» **PROBLEM**
Pull out of the data below the stretch of lines bounded by the one containing "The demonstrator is" and the one containing "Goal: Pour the", both bounds included, unchanged.

» **DATASET EXTRACT**
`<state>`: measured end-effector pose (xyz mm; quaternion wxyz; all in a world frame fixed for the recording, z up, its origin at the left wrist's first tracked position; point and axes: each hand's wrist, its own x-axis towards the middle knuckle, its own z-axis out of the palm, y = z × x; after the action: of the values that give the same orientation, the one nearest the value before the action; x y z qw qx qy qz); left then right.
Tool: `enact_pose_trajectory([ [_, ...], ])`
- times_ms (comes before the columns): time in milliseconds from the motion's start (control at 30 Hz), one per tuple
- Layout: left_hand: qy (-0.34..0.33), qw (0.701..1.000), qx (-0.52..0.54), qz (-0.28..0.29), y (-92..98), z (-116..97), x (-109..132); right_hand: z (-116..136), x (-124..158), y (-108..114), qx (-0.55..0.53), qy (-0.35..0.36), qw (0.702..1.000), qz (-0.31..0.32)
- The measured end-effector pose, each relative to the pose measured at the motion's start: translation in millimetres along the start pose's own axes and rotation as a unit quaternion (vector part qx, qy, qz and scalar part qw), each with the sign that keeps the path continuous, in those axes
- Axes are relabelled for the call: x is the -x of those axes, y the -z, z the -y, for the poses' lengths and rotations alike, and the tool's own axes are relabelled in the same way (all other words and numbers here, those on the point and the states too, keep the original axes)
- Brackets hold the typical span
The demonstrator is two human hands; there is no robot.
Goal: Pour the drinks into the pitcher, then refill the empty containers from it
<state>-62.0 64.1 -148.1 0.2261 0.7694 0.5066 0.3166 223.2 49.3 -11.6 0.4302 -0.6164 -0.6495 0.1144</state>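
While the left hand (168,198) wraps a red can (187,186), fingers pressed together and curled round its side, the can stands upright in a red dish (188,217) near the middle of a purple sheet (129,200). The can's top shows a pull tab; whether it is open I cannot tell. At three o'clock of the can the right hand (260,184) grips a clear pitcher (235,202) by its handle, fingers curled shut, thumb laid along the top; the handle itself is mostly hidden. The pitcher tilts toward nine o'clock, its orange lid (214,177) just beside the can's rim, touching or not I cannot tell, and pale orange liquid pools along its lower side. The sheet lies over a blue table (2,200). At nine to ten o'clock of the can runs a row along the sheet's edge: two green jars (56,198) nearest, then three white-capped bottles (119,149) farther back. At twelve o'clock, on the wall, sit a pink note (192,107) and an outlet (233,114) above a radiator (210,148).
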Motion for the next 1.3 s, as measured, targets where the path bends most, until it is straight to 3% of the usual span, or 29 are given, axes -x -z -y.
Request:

» **EXERCISE OUTPUT**
The demonstrator is two human hands; there is no robot.
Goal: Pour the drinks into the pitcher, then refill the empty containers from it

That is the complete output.